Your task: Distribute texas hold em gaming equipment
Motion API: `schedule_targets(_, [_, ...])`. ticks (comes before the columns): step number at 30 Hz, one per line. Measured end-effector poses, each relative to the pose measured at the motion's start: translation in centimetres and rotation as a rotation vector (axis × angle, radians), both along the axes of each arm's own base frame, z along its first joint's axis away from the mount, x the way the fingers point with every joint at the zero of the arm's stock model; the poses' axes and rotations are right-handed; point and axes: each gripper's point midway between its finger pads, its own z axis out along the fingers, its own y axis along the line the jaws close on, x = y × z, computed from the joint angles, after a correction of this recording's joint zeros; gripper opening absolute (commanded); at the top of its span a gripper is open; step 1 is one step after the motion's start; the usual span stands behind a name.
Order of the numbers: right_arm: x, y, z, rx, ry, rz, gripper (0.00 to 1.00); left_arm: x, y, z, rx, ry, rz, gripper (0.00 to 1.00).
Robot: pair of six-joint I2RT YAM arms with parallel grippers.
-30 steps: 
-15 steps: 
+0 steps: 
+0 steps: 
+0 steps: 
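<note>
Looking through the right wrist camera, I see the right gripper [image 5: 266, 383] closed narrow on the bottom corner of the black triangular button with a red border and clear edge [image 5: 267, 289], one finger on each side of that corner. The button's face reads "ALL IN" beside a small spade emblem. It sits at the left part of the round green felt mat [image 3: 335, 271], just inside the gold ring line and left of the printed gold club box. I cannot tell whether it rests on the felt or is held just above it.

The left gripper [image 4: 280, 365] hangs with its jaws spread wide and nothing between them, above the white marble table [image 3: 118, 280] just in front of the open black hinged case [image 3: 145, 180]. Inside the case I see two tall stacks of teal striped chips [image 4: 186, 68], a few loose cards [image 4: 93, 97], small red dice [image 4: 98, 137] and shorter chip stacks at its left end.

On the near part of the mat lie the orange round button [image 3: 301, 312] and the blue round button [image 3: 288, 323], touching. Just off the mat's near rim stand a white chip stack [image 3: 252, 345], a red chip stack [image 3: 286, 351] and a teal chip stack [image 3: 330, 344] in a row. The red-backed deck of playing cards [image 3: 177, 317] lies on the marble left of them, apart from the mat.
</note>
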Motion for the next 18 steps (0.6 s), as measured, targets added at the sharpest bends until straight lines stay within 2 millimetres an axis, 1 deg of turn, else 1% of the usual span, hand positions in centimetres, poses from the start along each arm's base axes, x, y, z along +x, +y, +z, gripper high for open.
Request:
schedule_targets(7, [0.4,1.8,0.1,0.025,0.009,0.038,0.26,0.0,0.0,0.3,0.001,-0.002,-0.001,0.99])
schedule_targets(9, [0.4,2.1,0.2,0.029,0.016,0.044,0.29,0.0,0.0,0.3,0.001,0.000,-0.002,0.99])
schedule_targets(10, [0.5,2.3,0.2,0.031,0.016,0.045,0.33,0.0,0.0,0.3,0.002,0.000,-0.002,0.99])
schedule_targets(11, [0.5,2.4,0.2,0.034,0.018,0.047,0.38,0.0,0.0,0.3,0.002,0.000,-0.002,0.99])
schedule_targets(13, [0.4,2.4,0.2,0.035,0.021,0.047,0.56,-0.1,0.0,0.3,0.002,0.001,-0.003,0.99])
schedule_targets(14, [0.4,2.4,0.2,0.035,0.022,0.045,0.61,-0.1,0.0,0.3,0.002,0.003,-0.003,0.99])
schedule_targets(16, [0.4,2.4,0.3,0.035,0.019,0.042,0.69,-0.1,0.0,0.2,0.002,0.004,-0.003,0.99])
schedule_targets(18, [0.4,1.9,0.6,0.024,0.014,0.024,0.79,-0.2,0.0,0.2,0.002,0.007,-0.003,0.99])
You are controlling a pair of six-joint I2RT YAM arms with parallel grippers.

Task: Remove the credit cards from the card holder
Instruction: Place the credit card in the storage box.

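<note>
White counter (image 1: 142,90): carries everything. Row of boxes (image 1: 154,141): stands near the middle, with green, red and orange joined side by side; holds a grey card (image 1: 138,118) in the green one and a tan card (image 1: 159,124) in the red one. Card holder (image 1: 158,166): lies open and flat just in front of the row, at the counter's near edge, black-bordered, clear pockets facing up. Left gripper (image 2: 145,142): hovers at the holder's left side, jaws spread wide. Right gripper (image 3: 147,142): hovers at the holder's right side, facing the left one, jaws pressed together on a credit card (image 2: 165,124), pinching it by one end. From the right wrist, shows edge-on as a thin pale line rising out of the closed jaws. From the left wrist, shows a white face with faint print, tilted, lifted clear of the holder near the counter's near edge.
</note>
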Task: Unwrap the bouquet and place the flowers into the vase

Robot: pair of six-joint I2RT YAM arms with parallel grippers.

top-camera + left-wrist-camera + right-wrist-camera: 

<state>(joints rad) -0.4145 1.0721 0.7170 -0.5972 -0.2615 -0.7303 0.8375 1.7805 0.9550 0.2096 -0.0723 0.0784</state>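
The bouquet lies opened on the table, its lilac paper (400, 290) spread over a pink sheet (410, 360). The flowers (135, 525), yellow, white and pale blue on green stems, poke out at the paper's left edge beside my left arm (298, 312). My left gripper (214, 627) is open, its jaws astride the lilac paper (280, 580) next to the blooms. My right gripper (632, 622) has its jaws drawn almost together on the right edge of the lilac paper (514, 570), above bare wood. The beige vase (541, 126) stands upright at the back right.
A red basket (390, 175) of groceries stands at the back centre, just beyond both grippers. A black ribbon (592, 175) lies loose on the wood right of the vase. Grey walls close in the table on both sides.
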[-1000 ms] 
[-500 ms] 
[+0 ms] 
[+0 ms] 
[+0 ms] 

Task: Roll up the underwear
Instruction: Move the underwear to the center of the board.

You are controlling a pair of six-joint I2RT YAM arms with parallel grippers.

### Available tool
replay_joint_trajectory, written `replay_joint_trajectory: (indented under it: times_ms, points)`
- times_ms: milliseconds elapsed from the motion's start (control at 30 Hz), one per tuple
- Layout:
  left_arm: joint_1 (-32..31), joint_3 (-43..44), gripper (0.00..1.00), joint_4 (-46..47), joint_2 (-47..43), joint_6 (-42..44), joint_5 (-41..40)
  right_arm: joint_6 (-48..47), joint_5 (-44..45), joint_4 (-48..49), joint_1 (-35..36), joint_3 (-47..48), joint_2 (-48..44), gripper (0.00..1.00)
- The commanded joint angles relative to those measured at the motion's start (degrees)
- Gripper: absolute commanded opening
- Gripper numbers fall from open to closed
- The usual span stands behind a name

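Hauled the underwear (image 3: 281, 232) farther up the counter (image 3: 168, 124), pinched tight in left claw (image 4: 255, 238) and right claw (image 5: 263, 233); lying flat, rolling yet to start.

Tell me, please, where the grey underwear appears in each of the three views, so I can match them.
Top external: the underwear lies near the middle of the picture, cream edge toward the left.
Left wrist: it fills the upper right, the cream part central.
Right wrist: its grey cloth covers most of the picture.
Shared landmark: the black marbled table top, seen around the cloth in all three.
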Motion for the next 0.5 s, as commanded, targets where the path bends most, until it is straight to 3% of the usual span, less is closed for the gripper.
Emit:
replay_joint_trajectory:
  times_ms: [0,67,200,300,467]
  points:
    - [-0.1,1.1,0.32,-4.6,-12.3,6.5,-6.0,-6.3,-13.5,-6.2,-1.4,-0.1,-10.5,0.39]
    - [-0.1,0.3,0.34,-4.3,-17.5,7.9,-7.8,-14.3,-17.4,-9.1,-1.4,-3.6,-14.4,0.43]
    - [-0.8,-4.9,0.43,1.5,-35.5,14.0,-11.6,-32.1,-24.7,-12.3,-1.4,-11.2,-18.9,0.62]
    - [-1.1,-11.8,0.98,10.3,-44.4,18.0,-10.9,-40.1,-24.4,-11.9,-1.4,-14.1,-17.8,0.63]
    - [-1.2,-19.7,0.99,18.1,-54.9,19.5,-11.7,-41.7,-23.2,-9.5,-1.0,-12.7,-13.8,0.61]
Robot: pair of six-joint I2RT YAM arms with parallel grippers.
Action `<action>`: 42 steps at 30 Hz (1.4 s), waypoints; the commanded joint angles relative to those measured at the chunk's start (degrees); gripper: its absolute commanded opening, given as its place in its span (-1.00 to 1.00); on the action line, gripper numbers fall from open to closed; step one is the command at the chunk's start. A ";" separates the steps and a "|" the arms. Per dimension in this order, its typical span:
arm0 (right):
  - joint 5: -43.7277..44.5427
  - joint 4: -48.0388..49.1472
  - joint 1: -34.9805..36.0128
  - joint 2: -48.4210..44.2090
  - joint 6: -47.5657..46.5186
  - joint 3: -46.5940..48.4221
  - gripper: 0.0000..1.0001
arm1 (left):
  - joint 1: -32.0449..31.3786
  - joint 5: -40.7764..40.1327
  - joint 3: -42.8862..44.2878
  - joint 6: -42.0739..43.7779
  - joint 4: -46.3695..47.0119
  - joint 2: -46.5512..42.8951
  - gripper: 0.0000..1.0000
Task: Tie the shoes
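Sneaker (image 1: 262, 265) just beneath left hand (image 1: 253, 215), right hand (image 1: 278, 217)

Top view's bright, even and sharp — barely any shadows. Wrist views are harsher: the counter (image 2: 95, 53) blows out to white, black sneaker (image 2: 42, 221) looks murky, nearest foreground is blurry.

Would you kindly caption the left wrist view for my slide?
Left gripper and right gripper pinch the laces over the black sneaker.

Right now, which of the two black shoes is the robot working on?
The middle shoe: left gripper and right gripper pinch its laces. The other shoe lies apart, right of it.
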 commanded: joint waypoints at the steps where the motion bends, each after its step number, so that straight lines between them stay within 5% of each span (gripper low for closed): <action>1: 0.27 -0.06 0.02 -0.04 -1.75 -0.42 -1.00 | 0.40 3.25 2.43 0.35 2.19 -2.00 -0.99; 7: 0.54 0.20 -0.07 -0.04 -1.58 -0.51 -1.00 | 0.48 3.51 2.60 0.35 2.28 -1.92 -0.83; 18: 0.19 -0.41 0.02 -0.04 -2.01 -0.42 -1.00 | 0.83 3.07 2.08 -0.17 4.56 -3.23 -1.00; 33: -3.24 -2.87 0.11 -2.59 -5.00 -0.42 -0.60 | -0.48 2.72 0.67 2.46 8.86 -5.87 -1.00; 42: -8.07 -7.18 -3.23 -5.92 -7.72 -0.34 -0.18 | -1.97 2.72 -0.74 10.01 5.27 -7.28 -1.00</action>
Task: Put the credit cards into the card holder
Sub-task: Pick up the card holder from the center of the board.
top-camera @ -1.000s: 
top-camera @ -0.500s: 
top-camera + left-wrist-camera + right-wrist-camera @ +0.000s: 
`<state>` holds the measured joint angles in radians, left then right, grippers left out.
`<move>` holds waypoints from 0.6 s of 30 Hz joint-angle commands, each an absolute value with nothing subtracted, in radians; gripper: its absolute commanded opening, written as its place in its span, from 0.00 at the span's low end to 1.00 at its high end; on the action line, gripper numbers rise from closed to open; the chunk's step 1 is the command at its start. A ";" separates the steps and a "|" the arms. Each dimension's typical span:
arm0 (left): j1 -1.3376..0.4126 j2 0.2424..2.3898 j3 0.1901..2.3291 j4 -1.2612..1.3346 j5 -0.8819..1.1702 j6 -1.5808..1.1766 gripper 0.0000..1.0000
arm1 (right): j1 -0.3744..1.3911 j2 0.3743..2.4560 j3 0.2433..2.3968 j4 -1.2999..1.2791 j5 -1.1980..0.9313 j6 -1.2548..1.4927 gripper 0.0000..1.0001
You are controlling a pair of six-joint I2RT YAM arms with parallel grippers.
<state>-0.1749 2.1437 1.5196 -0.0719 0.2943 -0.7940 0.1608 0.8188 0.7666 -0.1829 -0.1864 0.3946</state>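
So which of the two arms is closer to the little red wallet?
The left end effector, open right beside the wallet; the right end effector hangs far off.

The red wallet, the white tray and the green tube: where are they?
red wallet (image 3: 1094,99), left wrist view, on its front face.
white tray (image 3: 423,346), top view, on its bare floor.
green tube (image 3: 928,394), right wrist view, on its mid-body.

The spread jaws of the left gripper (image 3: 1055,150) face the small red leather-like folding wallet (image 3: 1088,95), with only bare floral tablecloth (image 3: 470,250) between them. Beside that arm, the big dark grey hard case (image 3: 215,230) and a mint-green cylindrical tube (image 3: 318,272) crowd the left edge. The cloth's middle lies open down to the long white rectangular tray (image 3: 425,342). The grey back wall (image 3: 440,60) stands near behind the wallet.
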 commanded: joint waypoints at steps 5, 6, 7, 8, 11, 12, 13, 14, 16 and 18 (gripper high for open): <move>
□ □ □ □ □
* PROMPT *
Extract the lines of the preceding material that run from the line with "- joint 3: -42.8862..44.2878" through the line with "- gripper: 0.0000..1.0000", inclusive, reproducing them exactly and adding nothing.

* EXERCISE OUTPUT *
  - joint 3: -42.8862..44.2878
  - joint 6: -42.0739..43.7779
  - joint 4: -46.3695..47.0119
  - joint 2: -46.5512..42.8951
  - gripper: 0.0000..1.0000

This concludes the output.